На самом деле они были рядом — в Сохо, Гринвиче, даже в Бруклине. Это они толкались на выставке русских авангардистов, они раскупали билеты на галерку, прославили Вуди Аллена и ввели моду на драную одежду. Как-то случайно мы обнаружили, что самый читаемый роман в США — "Портрет художника в юности" Джойса. А мы-то уже поверили, что им хватает комиксов. Так же случайно мы познакомились с актерами, которые спят без простыней; с писателем, которому подарили его первый в жизни пиджак; с поэтами, издающими свои сборники в самодельной типографии на манер «Искры» (издательство почему-то называлось "Baba Yaga"). Неожиданно мы наткнулись на человека, читающего в сквере переводы из Вознесенского и Окуджавы. Поссорились с профессором из-за Набокова. Разговорились с алкоголиком, спившимся на почве увлечения мистической философией Гурджиева. Америка, наглухо запертая при первой встрече, открывалась нам исподволь. Конечно же, только потому, что изменились мы сами. В одном из рассказов Брэдбери земляне заселили давно покинутый аборигенами Марс. Сперва колонисты старались все устроить как дома — строили фабрики, машины, ракеты. Но потом охладели к делу. Стали мечтать, философствовать, бездельничать.
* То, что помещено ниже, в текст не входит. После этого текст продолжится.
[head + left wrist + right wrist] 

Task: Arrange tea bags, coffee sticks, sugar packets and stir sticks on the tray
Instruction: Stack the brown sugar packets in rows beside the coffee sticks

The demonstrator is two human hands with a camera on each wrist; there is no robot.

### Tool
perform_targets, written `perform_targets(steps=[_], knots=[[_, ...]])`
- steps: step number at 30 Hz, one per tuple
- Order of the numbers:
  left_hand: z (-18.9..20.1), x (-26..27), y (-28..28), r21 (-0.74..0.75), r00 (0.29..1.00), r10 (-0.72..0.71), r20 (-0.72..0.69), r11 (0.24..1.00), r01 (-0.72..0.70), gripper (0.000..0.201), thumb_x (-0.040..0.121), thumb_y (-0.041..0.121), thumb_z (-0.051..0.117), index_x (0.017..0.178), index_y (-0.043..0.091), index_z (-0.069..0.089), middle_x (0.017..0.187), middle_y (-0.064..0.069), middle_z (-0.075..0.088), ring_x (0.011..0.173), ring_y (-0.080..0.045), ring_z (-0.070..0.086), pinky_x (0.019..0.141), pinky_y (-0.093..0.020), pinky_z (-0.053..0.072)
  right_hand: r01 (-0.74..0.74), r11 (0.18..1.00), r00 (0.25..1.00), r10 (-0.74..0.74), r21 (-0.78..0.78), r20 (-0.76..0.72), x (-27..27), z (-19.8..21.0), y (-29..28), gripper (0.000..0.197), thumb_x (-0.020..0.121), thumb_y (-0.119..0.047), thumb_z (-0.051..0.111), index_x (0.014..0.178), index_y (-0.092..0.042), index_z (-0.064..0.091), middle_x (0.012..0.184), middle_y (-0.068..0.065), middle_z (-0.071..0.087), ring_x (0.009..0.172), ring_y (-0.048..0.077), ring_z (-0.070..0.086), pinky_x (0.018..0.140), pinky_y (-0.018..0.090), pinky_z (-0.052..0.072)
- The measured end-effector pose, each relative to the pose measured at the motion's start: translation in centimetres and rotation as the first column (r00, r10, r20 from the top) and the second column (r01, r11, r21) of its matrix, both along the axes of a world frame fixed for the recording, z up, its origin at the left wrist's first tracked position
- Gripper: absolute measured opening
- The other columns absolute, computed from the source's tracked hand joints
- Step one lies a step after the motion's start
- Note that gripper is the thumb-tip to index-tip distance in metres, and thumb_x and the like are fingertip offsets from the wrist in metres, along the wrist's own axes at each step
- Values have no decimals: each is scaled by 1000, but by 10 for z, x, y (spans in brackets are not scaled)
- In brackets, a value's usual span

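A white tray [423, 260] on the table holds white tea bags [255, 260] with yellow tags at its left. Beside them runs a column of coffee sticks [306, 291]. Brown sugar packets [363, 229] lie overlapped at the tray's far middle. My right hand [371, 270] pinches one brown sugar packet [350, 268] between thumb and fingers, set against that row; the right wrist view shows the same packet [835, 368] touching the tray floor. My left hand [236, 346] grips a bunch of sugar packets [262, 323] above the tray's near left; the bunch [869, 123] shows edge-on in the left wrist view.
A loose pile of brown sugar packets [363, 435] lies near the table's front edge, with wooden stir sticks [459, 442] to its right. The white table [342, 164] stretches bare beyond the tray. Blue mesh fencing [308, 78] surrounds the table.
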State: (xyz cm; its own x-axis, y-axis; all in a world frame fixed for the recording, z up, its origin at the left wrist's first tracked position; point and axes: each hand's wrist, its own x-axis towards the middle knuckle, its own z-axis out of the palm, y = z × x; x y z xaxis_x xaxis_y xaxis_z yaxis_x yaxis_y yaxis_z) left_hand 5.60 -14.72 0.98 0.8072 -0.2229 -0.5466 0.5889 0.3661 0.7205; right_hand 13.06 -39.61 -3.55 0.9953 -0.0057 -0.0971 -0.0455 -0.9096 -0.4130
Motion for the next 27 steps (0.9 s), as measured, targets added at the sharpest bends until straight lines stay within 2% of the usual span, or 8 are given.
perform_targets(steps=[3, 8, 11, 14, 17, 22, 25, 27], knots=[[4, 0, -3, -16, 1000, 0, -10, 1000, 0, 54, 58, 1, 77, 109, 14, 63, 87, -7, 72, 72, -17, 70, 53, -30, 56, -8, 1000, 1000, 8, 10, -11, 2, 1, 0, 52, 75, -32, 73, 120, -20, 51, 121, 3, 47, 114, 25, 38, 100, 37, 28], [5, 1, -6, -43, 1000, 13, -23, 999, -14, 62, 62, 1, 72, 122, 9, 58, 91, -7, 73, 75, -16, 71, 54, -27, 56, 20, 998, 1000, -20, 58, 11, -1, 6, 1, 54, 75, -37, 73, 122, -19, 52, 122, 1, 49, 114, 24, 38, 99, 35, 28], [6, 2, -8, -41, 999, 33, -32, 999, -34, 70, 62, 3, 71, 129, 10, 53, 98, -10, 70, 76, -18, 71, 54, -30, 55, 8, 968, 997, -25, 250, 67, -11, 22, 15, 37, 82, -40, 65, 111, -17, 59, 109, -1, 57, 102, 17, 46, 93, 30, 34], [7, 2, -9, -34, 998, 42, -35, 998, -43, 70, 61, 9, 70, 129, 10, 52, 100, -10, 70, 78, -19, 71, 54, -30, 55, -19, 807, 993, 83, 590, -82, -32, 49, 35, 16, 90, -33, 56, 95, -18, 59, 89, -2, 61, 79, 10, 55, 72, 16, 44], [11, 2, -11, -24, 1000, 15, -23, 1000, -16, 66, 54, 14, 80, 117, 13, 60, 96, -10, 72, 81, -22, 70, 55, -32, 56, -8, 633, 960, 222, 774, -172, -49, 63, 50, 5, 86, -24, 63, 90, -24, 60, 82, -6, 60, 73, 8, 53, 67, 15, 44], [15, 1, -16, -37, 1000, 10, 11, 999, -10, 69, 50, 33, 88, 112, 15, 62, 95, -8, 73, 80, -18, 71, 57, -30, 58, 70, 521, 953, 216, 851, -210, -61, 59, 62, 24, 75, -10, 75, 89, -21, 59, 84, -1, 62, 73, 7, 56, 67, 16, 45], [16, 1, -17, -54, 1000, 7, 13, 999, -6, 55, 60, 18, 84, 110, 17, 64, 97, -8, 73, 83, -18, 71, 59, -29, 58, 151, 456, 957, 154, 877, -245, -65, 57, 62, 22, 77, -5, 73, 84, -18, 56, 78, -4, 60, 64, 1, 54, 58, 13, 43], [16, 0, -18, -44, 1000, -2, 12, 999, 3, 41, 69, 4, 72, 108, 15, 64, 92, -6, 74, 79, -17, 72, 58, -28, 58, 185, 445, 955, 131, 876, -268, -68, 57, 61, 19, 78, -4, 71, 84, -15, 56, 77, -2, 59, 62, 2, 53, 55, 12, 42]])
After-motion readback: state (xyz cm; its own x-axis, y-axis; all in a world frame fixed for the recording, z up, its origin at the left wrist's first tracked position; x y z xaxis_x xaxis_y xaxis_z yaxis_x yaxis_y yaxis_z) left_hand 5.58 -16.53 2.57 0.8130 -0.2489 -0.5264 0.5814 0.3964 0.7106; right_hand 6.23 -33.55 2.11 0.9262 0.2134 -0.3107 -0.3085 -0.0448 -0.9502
Даже язык забыли, незаметно выучив чуждое чирикающее наречие. И вот через несколько лет земляне стали марсианами — смуглым и золотоглазым племенем, которое со смущением взирает на собственные дела: фабрики, машины, ракеты. Новые марсиане у Брэдбери в конце спрашивают: "Ну, не странные ли это существа земляне? И зачем мм нужно было все это барахло? Хорошо, что их больше нет на Марсе".